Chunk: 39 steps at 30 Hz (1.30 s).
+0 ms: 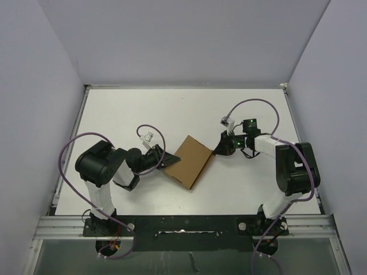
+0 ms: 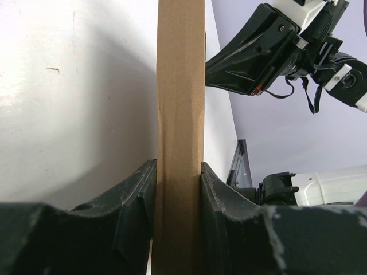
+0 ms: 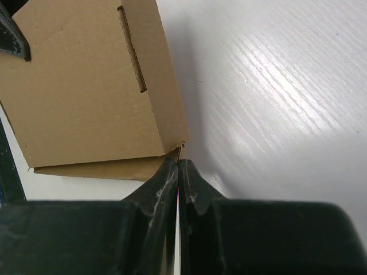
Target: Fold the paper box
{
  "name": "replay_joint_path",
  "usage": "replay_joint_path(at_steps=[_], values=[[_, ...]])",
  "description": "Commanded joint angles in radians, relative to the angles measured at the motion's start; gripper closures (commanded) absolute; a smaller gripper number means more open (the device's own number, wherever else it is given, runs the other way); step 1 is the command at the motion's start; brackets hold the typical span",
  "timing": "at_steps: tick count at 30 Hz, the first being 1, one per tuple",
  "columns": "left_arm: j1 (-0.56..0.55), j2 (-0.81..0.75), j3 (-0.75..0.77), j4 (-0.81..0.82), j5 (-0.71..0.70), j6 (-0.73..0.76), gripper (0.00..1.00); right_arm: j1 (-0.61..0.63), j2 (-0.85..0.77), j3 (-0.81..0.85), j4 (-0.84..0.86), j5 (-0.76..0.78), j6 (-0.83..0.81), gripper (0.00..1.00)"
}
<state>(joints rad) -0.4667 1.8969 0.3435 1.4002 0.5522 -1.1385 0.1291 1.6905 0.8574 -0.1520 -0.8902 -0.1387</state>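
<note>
The paper box (image 1: pixel 192 161), a flat brown cardboard mailer, lies tilted on the white table between the two arms. My left gripper (image 1: pixel 166 163) is shut on its left edge. In the left wrist view the box (image 2: pixel 180 103) stands edge-on, pinched between both fingers of the left gripper (image 2: pixel 179 172). My right gripper (image 1: pixel 218 150) is shut with nothing visibly held. Its tips (image 3: pixel 179 163) rest against the near right corner of the box (image 3: pixel 86 97), which shows a slot on its top face.
The white table (image 1: pixel 126 114) has raised walls at the back and both sides. A metal rail (image 1: pixel 183 220) runs along the near edge by the arm bases. The right arm's black gripper body (image 2: pixel 252 54) shows beyond the box in the left wrist view.
</note>
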Motion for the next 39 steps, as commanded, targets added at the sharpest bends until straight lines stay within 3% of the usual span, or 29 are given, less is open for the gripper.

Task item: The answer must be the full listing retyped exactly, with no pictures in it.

Solution to the problem:
Chunk: 39 steps at 30 Hz (1.30 s).
+0 ms: 
+0 ms: 
+0 ms: 
Target: Fold the paper box
{
  "name": "replay_joint_path",
  "usage": "replay_joint_path(at_steps=[_], values=[[_, ...]])",
  "description": "Commanded joint angles in radians, relative to the angles measured at the motion's start; gripper closures (commanded) absolute; a smaller gripper number means more open (the device's own number, wherever else it is given, runs the other way); step 1 is the command at the motion's start; brackets hold the typical span",
  "timing": "at_steps: tick count at 30 Hz, the first being 1, one per tuple",
  "columns": "left_arm: j1 (-0.56..0.55), j2 (-0.81..0.75), j3 (-0.75..0.77), j4 (-0.81..0.82), j5 (-0.71..0.70), j6 (-0.73..0.76), gripper (0.00..1.00); right_arm: j1 (-0.61..0.63), j2 (-0.85..0.77), j3 (-0.81..0.85), j4 (-0.84..0.86), j5 (-0.76..0.78), j6 (-0.83..0.81), gripper (0.00..1.00)"
}
<state>(joints rad) -0.4667 1.8969 0.3435 1.4002 0.5522 -1.1385 0.1291 1.6905 0.8574 -0.1520 -0.8902 -0.1387</state>
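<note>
The paper box (image 1: pixel 192 161), a flat brown cardboard mailer, lies tilted on the white table between the two arms. My left gripper (image 1: pixel 166 163) is shut on its left edge. In the left wrist view the box (image 2: pixel 180 103) stands edge-on, pinched between both fingers of the left gripper (image 2: pixel 179 172). My right gripper (image 1: pixel 218 150) is shut with nothing visibly held. Its tips (image 3: pixel 179 163) rest against the near right corner of the box (image 3: pixel 86 97), which shows a slot on its top face.
The white table (image 1: pixel 126 114) has raised walls at the back and both sides. A metal rail (image 1: pixel 183 220) runs along the near edge by the arm bases. The right arm's black gripper body (image 2: pixel 252 54) shows beyond the box in the left wrist view.
</note>
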Motion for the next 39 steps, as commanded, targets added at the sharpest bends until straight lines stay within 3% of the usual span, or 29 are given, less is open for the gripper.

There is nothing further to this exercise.